- EXERCISE BRIEF:
In the entries that follow, find the line containing "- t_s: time"; from there, copy every line exactly through the line containing "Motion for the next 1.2".
################
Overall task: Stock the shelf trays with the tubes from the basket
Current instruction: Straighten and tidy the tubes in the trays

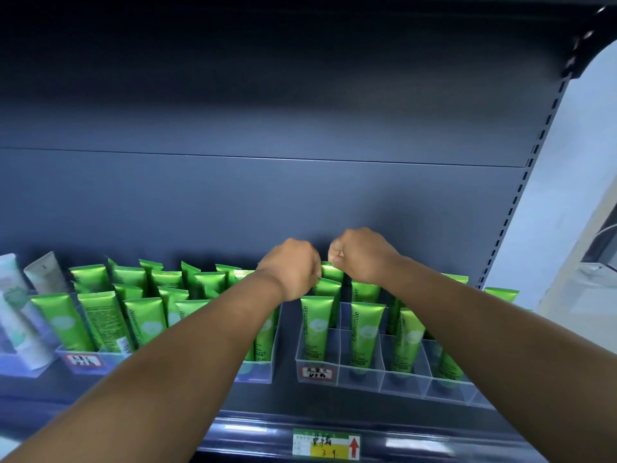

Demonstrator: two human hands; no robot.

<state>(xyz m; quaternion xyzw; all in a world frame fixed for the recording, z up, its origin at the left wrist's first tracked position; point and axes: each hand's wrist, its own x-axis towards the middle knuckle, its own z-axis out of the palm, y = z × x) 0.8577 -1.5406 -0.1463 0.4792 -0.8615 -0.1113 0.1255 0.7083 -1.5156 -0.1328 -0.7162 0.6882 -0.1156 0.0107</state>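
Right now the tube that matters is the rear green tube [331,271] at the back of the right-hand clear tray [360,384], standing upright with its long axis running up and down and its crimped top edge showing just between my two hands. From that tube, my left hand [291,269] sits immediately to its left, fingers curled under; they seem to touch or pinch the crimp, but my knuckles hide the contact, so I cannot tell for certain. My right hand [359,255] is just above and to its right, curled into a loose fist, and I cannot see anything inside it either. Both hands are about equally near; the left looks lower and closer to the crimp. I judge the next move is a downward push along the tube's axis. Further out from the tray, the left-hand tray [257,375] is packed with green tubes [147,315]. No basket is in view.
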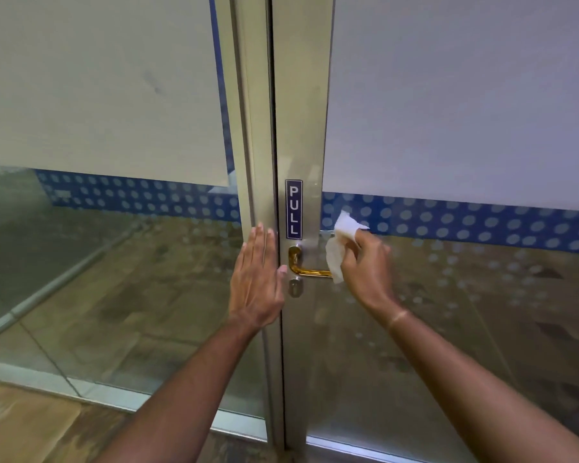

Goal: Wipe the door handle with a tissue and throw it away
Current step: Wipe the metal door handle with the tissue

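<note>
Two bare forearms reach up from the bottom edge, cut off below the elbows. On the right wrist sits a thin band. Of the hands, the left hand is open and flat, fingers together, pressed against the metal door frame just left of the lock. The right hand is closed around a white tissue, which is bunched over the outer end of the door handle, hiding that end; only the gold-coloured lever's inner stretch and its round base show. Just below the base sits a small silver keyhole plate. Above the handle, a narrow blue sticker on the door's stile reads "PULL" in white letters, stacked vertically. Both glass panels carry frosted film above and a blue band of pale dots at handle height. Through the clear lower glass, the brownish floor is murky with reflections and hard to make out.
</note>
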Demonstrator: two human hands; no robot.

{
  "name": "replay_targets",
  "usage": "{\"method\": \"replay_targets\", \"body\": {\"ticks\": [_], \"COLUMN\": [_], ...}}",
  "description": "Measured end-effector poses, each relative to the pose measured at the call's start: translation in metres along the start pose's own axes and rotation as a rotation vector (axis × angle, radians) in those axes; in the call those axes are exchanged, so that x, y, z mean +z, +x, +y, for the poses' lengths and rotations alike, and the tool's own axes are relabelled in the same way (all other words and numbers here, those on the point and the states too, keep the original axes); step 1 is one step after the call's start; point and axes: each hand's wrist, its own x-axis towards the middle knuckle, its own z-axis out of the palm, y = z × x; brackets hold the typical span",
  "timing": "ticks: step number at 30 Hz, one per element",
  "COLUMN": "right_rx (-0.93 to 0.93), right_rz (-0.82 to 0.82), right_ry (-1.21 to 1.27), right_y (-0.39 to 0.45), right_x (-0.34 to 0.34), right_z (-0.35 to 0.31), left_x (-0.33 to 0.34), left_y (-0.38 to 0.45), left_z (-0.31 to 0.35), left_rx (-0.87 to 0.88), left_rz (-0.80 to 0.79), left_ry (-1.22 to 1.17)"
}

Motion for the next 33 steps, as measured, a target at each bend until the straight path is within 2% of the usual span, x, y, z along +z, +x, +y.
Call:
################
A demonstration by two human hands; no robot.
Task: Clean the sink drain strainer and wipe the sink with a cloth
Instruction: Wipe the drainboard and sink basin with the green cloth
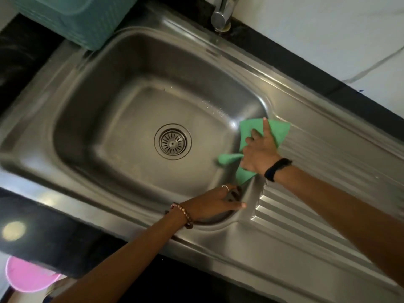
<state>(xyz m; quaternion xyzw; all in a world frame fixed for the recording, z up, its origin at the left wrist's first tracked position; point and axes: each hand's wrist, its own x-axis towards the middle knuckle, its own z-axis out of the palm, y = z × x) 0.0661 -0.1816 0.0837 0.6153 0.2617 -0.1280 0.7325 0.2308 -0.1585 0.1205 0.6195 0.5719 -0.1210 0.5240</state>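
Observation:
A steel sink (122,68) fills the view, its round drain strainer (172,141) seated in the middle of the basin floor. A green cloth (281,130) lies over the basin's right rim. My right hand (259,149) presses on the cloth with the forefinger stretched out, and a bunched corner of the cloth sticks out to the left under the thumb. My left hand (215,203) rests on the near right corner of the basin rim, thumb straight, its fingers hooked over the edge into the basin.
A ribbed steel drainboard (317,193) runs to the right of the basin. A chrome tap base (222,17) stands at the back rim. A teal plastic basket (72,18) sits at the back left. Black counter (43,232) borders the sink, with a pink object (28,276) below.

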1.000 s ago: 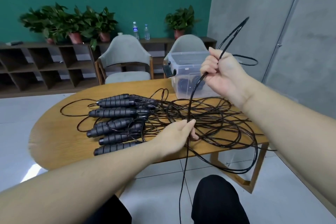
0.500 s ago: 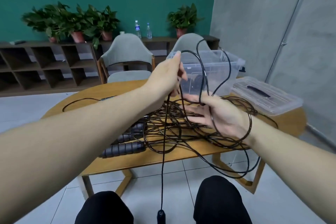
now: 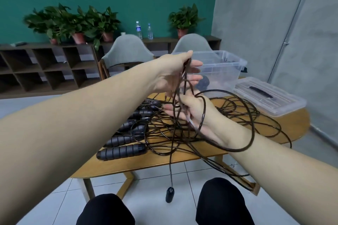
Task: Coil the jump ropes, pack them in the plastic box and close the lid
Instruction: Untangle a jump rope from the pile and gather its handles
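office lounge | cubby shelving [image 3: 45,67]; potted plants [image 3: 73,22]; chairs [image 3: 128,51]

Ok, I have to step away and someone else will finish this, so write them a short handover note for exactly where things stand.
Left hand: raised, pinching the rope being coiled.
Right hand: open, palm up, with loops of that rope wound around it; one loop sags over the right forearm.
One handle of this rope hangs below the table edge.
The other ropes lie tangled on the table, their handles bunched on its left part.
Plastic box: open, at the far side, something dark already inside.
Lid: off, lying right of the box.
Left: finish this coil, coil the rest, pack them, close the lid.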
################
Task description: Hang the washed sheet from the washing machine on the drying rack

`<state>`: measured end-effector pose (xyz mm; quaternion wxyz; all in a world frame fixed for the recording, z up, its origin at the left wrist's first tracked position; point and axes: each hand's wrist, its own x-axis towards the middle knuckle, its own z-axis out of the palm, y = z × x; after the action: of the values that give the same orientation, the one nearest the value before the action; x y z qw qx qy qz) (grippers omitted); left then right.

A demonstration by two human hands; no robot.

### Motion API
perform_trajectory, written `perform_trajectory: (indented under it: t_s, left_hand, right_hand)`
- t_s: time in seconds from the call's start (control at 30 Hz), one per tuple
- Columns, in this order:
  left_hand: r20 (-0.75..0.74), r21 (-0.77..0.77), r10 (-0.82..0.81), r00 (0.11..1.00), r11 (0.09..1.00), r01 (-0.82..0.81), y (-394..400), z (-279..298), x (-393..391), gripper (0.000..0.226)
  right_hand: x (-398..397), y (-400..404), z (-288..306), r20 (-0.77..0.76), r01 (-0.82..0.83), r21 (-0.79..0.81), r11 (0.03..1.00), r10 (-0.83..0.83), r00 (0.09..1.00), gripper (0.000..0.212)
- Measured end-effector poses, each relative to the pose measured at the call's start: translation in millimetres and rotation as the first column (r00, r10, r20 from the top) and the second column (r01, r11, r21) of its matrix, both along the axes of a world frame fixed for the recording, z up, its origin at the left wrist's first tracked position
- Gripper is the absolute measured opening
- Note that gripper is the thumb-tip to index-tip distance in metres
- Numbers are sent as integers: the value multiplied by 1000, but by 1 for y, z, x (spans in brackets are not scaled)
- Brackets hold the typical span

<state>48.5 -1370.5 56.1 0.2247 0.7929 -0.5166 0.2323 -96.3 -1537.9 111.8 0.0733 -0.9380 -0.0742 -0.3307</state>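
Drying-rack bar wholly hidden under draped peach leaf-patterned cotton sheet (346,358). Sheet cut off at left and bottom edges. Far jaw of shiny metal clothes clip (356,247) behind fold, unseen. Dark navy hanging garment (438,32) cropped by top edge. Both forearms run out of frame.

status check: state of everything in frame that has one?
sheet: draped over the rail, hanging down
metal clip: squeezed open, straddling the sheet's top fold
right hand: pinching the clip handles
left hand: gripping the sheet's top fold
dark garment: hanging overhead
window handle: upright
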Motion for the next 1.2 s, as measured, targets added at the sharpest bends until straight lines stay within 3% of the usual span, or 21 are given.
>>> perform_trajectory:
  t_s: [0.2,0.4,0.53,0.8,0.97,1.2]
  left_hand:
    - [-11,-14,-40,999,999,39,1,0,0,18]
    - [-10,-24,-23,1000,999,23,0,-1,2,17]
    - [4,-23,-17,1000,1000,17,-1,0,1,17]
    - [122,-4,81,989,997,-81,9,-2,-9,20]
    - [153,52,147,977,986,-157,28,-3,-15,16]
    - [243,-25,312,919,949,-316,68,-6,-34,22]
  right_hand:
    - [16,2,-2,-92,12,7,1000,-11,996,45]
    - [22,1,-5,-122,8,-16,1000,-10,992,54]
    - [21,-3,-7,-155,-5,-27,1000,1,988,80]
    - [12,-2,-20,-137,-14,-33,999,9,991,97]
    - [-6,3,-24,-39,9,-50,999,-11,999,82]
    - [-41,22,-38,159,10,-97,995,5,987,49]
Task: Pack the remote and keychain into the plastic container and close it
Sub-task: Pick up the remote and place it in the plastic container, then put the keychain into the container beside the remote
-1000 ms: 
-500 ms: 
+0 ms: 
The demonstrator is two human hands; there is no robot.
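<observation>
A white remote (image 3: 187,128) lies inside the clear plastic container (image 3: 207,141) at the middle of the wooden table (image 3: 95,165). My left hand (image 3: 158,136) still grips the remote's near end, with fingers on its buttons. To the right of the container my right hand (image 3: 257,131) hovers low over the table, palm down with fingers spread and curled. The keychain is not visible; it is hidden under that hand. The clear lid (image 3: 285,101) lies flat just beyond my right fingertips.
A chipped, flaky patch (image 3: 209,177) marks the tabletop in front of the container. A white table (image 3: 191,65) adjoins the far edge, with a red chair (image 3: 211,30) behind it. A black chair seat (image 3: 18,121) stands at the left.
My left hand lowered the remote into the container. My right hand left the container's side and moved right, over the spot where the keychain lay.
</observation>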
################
- SOLUTION FOR THIS PROBLEM:
- t_s: time in seconds from the call's start (control at 30 Hz), one per tuple
- Columns, in this order:
  left_hand: r20 (-0.75..0.74), r21 (-0.77..0.77), r10 (-0.82..0.81), r00 (0.11..1.00), r11 (0.09..1.00), r01 (-0.82..0.81), y (-394..400), z (-279..298), x (-393..391), gripper (0.000..0.226)
  right_hand: x (-398..397), y (-400..404), z (-288..306), r20 (-0.77..0.76), r01 (-0.82..0.83), r21 (-0.79..0.81), r11 (0.03..1.00), r10 (-0.83..0.83), r00 (0.09..1.00), gripper (0.000..0.212)
- Measured end-effector poses, each relative to the pose measured at the call's start: translation in millimetres and rotation as the first column (r00, r10, r20 from the top) and the second column (r01, r11, r21) of its matrix, both along the axes of a world frame fixed for the recording, z up, its origin at the left wrist's first tracked position
- Gripper is the absolute measured opening
- Note that gripper is the thumb-tip to index-tip distance in metres
- Numbers are sent as integers: the value multiplied by 1000, but by 1 for y, z, x (spans in brackets are not scaled)
- Brackets hold the typical span

<state>48.5 -1370.5 56.1 0.2247 0.7929 -0.5166 0.2323 -96.3 -1537.9 111.8 0.0733 -0.9380 -0.0742 -0.3307</state>
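Drying-rack bar wholly hidden under draped peach leaf-patterned cotton sheet (346,358). Sheet cut off at left and bottom edges. Far jaw of shiny metal clothes clip (356,247) behind fold, unseen. Dark navy hanging garment (438,32) cropped by top edge. Both forearms run out of frame.

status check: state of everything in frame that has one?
sheet: draped over the rail, hanging down
metal clip: squeezed open, straddling the sheet's top fold
right hand: pinching the clip handles
left hand: gripping the sheet's top fold
dark garment: hanging overhead
window handle: upright
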Motion for the next 1.2 s, as measured, targets added at the sharpest bends until straight lines stay within 3% of the usual span, or 21 are given.

Nothing else is needed for this exercise.